Guide to: Running an Audio Transcription Job


The cml:audio_transcription tag allows users to create an audio transcription job with custom label and tag sets.

Note: For Dedicated customers, this feature is currently not available On-Premises and only available via the cloud multi-tenant Appen Data Annotation Platform.


Fig. 1: Audio Transcription tool interface for Contributors

Building a Job


  • The audio transcription tool supports the transcription of .wav, .mp3, and .ogg file types.
  • Your data must be CORS configured.
  • All data access control features are supported for this tool, including Secure Data Access.


As this tool is in open beta, there is no Graphical Editor support yet. For access to the tool's CML gem, please reach out to your Customer Success Manager.


Below are the parameters available for the job design. Some are required in the element, while some are optional.

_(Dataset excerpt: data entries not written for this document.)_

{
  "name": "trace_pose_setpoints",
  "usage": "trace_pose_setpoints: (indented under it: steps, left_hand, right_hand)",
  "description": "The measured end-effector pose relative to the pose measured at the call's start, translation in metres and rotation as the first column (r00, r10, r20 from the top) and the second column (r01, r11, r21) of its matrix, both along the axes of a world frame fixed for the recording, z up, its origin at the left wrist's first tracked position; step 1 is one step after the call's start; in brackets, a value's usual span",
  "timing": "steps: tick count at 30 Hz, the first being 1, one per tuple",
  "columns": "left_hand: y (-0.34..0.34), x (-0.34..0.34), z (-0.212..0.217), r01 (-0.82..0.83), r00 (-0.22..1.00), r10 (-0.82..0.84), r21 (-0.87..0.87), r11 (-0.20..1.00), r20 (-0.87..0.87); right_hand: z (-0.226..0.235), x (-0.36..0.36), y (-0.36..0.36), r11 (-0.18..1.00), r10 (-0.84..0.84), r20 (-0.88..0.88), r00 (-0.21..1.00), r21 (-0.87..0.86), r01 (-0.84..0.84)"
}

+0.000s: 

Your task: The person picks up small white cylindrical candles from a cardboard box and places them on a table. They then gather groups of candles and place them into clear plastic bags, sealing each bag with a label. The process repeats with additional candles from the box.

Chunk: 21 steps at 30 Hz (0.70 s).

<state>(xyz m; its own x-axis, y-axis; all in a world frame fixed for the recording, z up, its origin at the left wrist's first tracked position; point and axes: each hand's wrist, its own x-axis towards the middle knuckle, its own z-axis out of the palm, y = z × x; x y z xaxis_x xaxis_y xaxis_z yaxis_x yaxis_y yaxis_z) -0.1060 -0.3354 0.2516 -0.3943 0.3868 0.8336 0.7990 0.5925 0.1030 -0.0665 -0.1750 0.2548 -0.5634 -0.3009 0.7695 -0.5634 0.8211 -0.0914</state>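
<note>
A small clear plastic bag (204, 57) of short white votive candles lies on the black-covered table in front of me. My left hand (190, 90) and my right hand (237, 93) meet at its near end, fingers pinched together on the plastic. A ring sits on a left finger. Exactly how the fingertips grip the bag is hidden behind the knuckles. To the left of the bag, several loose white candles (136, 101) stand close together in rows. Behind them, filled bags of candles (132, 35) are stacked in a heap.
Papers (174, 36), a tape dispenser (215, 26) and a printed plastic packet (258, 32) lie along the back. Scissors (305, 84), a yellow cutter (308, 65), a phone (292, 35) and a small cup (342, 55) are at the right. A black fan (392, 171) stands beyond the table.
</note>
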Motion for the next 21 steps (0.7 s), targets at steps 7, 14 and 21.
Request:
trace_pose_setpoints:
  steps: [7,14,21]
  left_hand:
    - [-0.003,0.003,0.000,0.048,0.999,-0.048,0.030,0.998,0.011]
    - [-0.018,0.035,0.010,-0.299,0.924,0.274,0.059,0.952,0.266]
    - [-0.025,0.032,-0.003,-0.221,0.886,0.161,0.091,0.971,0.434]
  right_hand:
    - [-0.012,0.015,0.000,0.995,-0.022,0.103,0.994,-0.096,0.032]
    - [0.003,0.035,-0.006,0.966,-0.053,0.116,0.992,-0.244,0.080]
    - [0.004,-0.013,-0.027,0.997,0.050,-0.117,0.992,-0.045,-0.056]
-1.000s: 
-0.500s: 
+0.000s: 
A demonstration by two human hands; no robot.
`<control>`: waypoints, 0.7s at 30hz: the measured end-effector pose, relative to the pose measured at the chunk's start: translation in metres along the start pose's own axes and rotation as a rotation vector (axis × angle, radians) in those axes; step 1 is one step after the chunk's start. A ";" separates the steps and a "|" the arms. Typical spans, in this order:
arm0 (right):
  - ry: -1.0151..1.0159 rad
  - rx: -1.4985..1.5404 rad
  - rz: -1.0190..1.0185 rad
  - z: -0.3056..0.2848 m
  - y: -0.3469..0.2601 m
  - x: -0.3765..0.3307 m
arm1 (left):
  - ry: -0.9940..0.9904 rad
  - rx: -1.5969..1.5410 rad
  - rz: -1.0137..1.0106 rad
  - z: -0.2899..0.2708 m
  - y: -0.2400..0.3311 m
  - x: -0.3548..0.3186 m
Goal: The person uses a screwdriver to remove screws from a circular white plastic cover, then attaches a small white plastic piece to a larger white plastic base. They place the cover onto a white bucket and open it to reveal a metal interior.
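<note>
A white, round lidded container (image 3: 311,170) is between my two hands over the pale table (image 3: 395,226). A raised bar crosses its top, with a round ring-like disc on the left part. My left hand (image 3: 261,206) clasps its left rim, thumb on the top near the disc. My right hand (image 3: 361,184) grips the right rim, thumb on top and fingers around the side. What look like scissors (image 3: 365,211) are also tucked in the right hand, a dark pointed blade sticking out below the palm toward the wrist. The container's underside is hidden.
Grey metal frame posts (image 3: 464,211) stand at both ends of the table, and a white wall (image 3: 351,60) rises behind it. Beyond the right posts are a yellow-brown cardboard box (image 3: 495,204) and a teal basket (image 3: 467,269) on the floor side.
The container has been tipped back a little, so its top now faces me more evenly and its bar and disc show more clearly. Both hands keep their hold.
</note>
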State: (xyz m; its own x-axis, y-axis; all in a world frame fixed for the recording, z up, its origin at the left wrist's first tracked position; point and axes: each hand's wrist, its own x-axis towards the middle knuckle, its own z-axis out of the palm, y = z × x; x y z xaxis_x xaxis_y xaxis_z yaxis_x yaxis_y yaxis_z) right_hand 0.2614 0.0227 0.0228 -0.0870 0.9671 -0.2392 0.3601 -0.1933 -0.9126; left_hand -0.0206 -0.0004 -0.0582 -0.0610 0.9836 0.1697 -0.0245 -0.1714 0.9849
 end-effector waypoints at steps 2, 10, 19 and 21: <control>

  • source-data (required)
    • The column header from your source data containing the audio URLs to be annotated.
  • name (required)
    • The results header where the annotations will be stored.
  • audio-annotation-data (optional)
    • The column header from your source data containing the audio segmentation data (the start and end timestamps of each segment).
      • The tool uses this data to create the transcription box for each segment.
      • The tool expects the data to be in the same format as the output of Appen's audio annotation tool.
        • An example file of this formatted data is attached at the bottom of this article.
      • If you do not have segmentation data, omit this parameter. You will still need to create an ontology with at least one class.

  • label (optional)
    • The question label that the contributors will see.
  • validates (optional)
    • Defines whether or not the element is required to be answered.
    • Accepts 'required'
    • Defaults to not required if not present.
    • Defaults to ‘required’ if this is the only cml in the job design
  • review-data (optional)
    • This will read in existing transcriptions on an audio file.
    • If used, a source column with links to the transcriptions formatted as is outputted by the audio transcription tool is required (format as seen below in 'Results' section).
    • This parameter may be used to do a peer review or model validation job.
    • Please see “Review Mode” section for more details
  • subset (optional)
    • This parameter allows you to set up the tool to display only a subset of all the segments in each unit
    • Only use this if “review-from” parameter is present
    • Accepts value from 0 to 1
    • Defaults to 1
    • See “Review Mode” section for more details
  • force-fullscreen(optional)
    • Accepts 'true' or 'false'.
    • If 'true', a page of work contains a preview of each data row. When a contributor clicks to open a data row, the audio transcription tool loads into a fullscreen view.
    • If 'false', a page of work contains a view of the audio transcription tool for each data row. The contributor can open a fullscreen view of the tool at their discretion by clicking an icon in the top right corner of the tool or using a hotkey.
    • Defaults to 'false'.
  • task-type (optional)
    • Please set task-type=”qa” when designing a review or QA job. This parameter needs to be used in conjunction with review-data . See this article for more details.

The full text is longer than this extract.